### PROBLEM DETAILS
Once the line containing "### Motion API" is found in the entries below, restate it and each following line word for word, stopping after the line containing "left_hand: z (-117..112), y".

### DATA SUPPLIED
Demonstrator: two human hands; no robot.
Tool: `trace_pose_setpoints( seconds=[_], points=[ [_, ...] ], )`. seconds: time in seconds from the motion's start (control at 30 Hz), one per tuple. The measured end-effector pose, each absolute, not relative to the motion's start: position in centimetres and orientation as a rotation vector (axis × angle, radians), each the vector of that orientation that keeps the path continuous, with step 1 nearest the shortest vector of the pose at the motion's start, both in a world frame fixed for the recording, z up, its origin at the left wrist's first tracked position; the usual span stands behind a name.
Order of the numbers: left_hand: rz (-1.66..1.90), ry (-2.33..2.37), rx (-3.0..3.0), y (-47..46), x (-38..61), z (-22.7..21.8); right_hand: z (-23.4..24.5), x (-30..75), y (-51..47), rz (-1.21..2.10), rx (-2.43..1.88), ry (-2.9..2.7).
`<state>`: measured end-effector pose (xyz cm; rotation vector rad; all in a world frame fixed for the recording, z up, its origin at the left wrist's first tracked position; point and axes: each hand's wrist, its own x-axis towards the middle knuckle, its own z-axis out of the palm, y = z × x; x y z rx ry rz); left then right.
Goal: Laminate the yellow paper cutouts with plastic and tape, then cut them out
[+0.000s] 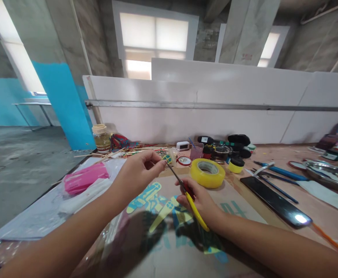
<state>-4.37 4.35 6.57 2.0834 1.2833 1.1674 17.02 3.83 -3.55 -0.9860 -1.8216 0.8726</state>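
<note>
My right hand [199, 200] is closed round the yellow handles of a pair of scissors [186, 195], whose blades point up and left. My left hand [141, 170] pinches a small yellow and blue piece [166, 157] right at the blade tips. Both hands hover over a brown cardboard sheet [238, 210] printed with yellow and teal shapes [146, 195]. A roll of yellow tape [207, 172] lies just behind my right hand.
A black phone [276, 200] and blue-handled tools [281, 172] lie to the right, with a metal tray [329, 175] beyond. Pink packaging [83, 179] lies on the left. A jar [101, 138], wooden sticks and small containers [229, 152] line the white partition at the back.
</note>
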Motion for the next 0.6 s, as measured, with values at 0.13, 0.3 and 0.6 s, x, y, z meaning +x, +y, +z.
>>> trace_pose_setpoints(
  seconds=[0.13,0.3,0.6],
  points=[
    [1.115,1.257,2.076,4.27,-4.14,6.33,-3.49,17.06,4.01,0.909,-0.963,-1.767],
    [1.066,1.232,2.044,4.62,-4.05,5.96,-3.62,17.15,4.17,0.988,-0.936,-1.720],
    [1.035,1.232,2.012,4.99,-4.26,5.63,-3.42,17.21,4.05,1.024,-0.924,-1.697]
  ],
)
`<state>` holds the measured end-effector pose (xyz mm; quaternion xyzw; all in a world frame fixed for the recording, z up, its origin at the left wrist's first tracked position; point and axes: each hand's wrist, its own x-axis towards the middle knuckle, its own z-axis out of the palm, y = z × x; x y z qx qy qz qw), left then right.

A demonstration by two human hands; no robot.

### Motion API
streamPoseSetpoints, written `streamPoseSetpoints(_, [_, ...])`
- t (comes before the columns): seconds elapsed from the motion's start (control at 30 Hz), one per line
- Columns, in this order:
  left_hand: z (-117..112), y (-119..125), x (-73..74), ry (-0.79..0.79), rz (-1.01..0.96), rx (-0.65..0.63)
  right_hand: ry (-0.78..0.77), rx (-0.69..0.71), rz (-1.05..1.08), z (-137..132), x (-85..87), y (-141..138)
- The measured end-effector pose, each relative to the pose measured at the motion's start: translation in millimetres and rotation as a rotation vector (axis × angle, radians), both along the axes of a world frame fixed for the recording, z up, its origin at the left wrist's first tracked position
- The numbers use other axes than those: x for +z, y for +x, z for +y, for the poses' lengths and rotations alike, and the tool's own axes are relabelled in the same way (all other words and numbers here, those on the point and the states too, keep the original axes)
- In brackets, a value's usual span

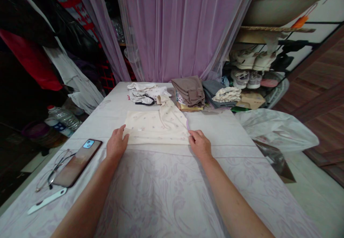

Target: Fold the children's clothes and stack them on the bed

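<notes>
A cream garment with small pink flowers (156, 127) lies flat on the table covered with a pale patterned cloth (166, 180). One sleeve is folded across it toward the far side. My left hand (116, 144) pinches the near left corner of the garment. My right hand (199, 143) pinches the near right corner. Both hands have their fingers closed on the fabric edge.
A pile of white clothes (145, 93), a folded brown garment (189, 91) and grey folded clothes (223, 94) sit at the far edge. A phone (77, 162), glasses (52, 171) and a white tool (47, 201) lie at left. A purple curtain (182, 30) hangs behind; shoes (249, 69) fill a rack at right.
</notes>
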<state>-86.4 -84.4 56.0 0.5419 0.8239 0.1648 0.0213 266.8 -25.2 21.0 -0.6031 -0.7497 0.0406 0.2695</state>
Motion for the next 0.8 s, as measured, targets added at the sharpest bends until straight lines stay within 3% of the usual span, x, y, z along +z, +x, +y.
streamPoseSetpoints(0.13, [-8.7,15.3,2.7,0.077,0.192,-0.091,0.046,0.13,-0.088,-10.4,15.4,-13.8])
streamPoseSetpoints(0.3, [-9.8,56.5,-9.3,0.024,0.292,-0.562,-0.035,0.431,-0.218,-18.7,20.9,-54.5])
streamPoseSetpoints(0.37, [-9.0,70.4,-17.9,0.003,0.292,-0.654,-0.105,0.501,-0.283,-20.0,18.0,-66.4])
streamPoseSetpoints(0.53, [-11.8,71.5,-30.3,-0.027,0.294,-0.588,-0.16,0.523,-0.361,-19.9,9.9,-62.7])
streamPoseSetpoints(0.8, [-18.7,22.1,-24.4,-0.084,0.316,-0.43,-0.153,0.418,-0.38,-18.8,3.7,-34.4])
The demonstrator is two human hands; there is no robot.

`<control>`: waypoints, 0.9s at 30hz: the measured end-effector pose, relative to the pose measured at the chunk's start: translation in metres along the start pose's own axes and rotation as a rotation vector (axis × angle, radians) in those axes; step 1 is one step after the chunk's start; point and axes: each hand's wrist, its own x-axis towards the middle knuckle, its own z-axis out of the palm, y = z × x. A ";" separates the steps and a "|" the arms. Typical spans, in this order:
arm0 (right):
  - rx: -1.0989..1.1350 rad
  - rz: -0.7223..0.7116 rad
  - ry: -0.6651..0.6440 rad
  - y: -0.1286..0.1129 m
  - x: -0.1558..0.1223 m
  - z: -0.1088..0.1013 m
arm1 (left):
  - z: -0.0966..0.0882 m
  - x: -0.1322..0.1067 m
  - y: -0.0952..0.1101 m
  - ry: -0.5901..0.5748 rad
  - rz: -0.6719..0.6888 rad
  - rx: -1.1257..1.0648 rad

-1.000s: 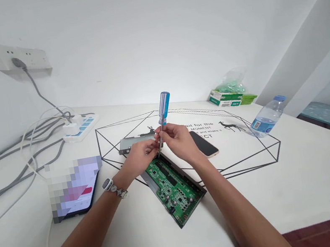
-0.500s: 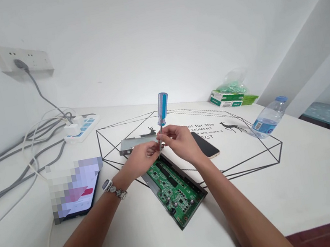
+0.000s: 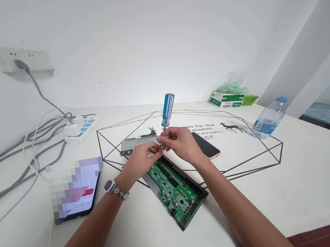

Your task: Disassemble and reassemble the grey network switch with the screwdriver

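Right now your right hand (image 3: 182, 144) pinches the screwdriver (image 3: 167, 107) low on its metal shaft, thumb and fingertips closed around it, with the blue handle standing free above. Your left hand (image 3: 141, 159) has its fingertips drawn together at the shaft's lower end; whether they grip the tip itself or something small there, you cannot tell from this view. The tool sits over the far end of the green circuit board (image 3: 176, 189), which lies in its dark tray on the table (image 3: 306, 183), just in front of the grey metal cover (image 3: 132, 144).

The screwdriver looks light and rigid, but the bare shaft is probably smooth and slippery, so the handle offers the surer grip. The board likely flexes little and damages easily; hold it by its edges, off the components.

Compared with half a second ago, the handle leans further to your right instead of standing nearly upright, and both hands sit slightly higher above the board.
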 end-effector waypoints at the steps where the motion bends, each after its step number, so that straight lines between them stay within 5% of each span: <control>1: 0.012 0.006 -0.014 -0.001 0.000 -0.001 | -0.002 0.000 0.000 -0.011 0.001 0.008; 8: -0.031 0.001 -0.043 -0.003 -0.001 0.000 | -0.009 0.001 0.003 -0.022 -0.037 0.058; 16: 0.166 0.076 -0.011 0.001 0.001 0.001 | -0.017 -0.001 -0.009 -0.097 -0.087 0.136; 21: 0.032 0.054 -0.058 -0.001 0.000 -0.001 | -0.027 -0.006 -0.003 -0.261 -0.238 0.234; 27: -0.211 -0.007 -0.134 0.002 -0.001 0.000 | -0.020 -0.006 0.003 -0.228 -0.198 0.250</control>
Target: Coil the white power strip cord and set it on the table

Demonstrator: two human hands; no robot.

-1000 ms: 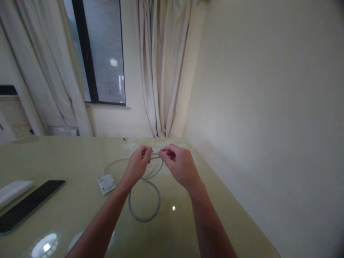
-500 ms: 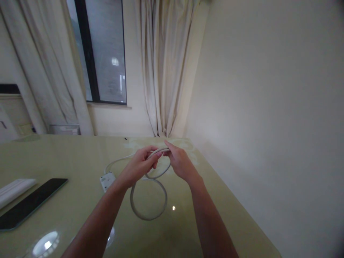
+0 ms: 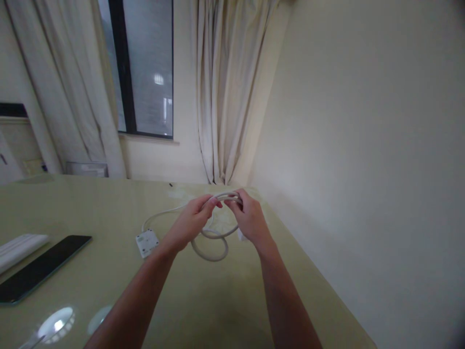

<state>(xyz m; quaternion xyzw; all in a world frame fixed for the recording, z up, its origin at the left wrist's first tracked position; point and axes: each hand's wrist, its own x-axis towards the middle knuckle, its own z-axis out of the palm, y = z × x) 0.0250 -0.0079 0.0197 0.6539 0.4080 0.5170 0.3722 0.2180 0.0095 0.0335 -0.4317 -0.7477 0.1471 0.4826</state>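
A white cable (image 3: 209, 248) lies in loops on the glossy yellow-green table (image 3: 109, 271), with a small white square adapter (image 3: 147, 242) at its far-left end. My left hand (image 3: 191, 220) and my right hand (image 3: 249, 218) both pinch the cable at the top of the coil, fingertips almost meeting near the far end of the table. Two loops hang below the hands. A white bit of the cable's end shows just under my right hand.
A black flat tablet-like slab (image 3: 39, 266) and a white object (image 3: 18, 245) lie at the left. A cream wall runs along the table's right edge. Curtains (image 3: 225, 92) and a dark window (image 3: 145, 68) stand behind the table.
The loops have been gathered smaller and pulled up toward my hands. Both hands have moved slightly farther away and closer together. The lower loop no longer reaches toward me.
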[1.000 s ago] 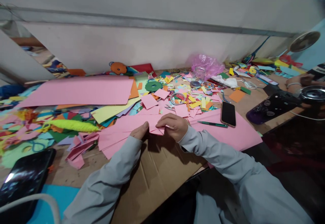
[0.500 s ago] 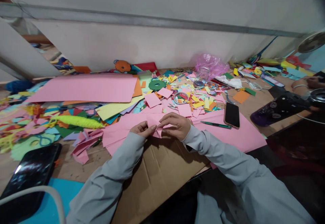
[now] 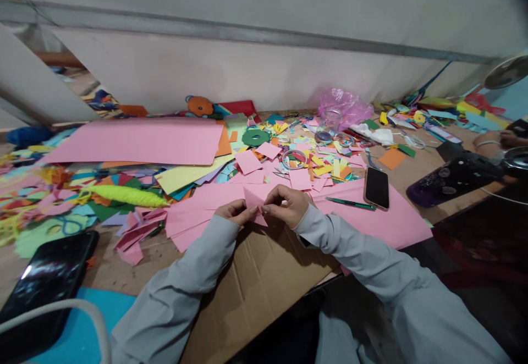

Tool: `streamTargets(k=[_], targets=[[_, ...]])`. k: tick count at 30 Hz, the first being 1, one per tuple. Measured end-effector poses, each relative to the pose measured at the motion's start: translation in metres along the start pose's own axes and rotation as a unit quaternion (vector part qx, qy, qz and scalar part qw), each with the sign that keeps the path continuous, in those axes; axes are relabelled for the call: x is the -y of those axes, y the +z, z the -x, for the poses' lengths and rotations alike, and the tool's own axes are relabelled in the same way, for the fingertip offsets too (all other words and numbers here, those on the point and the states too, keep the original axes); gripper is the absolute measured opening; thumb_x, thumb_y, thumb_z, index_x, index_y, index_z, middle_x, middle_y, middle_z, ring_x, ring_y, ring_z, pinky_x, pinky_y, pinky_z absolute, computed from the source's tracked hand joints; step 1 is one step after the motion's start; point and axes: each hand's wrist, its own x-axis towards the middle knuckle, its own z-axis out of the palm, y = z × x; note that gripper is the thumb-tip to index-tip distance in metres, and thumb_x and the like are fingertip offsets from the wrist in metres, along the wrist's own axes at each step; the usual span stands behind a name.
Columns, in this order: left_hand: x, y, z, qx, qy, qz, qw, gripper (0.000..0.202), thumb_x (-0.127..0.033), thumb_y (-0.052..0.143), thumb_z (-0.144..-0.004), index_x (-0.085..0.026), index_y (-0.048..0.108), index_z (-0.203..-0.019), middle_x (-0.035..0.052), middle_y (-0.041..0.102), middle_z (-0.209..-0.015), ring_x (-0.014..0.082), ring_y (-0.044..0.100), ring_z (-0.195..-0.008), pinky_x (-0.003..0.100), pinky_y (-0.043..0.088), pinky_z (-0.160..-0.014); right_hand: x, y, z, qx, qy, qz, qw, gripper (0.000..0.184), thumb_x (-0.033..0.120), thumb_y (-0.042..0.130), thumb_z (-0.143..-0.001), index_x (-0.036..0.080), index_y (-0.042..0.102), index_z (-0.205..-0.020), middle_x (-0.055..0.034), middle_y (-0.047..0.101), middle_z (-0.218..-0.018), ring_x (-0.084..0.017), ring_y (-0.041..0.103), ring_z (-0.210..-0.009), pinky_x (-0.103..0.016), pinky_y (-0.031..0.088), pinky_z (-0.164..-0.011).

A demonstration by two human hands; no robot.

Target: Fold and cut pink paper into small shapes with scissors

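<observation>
Between my two hands is a small folded piece of pink paper (image 3: 253,199), one pointed flap of it standing up. My left hand (image 3: 235,211) pinches its left side between thumb and fingers. On the other side my right hand (image 3: 286,204) grips the paper with thumb and forefinger, the fingertips of both hands close together. Some folds are hidden behind the fingers. Below the hands lies a sheet of brown cardboard (image 3: 264,276). Large pink sheets (image 3: 350,221) spread underneath and to the right, and small pink squares (image 3: 300,179) lie just beyond.
A phone (image 3: 377,188) and a green pen (image 3: 350,204) rest on the pink sheet at right. At left are a black phone (image 3: 49,292), folded pink strips (image 3: 138,235) and paper scraps. Farther back stand a glass jar (image 3: 329,125) and a tape ring (image 3: 294,159). A dark bottle (image 3: 454,177) lies far right.
The pink paper has been turned so that a pointed flap now stands up. My right hand's fingers have curled in and pinch closer to my left thumb.
</observation>
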Motion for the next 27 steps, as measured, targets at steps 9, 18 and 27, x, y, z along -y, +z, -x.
streamTargets(k=[9,18,27], targets=[[-0.003,0.008,0.003,-0.024,0.042,-0.021,0.999,0.041,-0.042,0.085,-0.056,-0.014,0.075,-0.085,0.0048,0.075,-0.075,0.0172,0.065,-0.066,0.028,0.052,-0.066,-0.019,0.001,-0.008,0.001,0.01,-0.067,0.998,0.026,0.036,0.071,-0.074,0.016,0.059,-0.086,0.001,0.064,-0.07,-0.01,0.059,-0.06,-0.022,0.048,-0.058],[-0.015,0.011,0.01,-0.03,-0.005,0.038,0.999,0.041,-0.038,0.087,-0.053,-0.013,0.075,-0.083,0.0053,0.074,-0.067,0.018,0.067,-0.059,0.027,0.054,-0.058,-0.011,-0.002,-0.006,0.07,0.086,-0.073,0.991,0.039,0.052,0.069,-0.074,0.013,0.062,-0.075,-0.0028,0.067,-0.067,-0.013,0.061,-0.061,-0.023,0.047,-0.057],[-0.013,0.013,0.011,-0.018,0.006,0.061,0.998,0.039,-0.037,0.086,-0.055,-0.014,0.076,-0.086,0.0037,0.074,-0.067,0.0164,0.065,-0.056,0.026,0.052,-0.058,-0.013,0.0,-0.008,0.072,0.049,-0.012,0.996,0.022,0.034,0.065,-0.078,0.014,0.062,-0.071,0.0003,0.062,-0.062,-0.01,0.053,-0.058,-0.02,0.041,-0.053]])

### THE ANSWER
### Motion API
streamPoseSetpoints, written `streamPoseSetpoints(_, [_, ...])`
- t (comes before the columns): seconds elapsed from the motion's start (control at 30 Hz), one per line
- Columns, in this order:
  left_hand: z (-117..112), y (-119..125), x (-73..74), ry (-0.79..0.79), rz (-1.01..0.96), rx (-0.65..0.63)

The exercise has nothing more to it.